__EXERCISE PROMPT__. Across the listing below, count the lines containing "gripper". Answer with that number only.
START SOURCE DATA
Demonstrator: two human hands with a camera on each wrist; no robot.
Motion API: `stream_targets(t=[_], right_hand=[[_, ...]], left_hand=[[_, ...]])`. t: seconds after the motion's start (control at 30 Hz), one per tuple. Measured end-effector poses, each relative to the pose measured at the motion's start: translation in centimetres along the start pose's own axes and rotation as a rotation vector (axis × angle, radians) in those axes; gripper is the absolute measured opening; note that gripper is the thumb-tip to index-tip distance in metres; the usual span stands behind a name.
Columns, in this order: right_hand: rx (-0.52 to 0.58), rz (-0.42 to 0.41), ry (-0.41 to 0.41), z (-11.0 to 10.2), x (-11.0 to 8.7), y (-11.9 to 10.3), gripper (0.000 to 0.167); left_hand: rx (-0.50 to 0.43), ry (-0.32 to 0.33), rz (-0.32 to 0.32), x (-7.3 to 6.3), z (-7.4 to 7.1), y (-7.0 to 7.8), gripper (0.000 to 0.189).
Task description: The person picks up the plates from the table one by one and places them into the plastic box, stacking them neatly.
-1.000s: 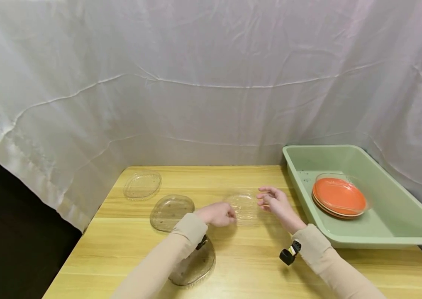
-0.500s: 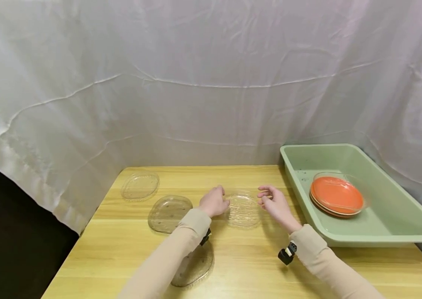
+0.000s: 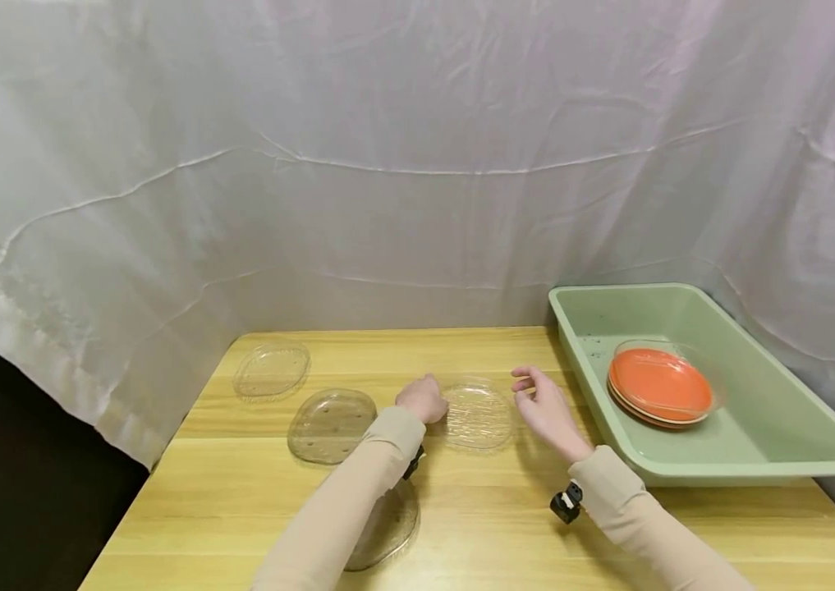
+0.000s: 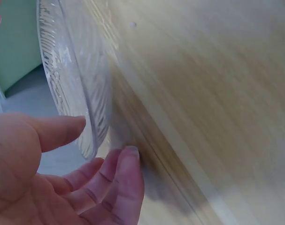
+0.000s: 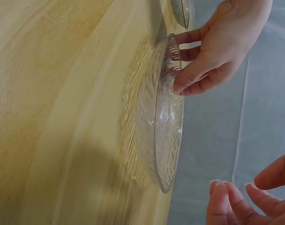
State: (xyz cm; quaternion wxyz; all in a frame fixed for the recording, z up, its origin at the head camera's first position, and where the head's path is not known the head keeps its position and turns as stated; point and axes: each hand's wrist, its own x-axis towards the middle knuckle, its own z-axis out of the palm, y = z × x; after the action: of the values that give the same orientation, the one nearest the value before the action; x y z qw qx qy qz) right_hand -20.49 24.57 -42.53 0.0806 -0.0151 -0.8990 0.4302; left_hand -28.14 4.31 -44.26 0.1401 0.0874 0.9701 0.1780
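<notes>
The person's left hand (image 3: pixel 423 400) is at the left edge of a clear plate (image 3: pixel 478 419), which has a ribbed pattern and is in the middle of the wooden table (image 3: pixel 506 517). In the left wrist view, the thumb (image 4: pixel 62 132) lies over the rim and the other fingers are bent below it, so the hand pinches the plate by this edge with only a small space between thumb and fingers. Whether the plate is a little raised from the wood, I cannot tell. The right hand (image 3: pixel 546 419) is near the opposite edge, its fingers loosely curved and apart from the thumb; it holds nothing and does not touch the plate. On the wood, to the left, there are a grey-brown plate (image 3: pixel 332 427), another grey-brown plate (image 3: pixel 391 525) partly covered by the left sleeve (image 3: pixel 339 513), and, near the far corner, a second clear plate (image 3: pixel 272 369). At the right side stands a green basin (image 3: pixel 801 410); inside it is a stack with an orange plate (image 3: pixel 659 382), and over this one lies a transparent plate (image 3: pixel 718 396). Behind the table hangs a pale, wrinkled curtain (image 3: pixel 387 230), and at its left a black area is seen.
</notes>
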Motion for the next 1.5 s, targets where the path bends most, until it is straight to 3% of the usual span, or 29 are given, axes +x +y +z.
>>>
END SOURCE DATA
__TASK SOLUTION__. 2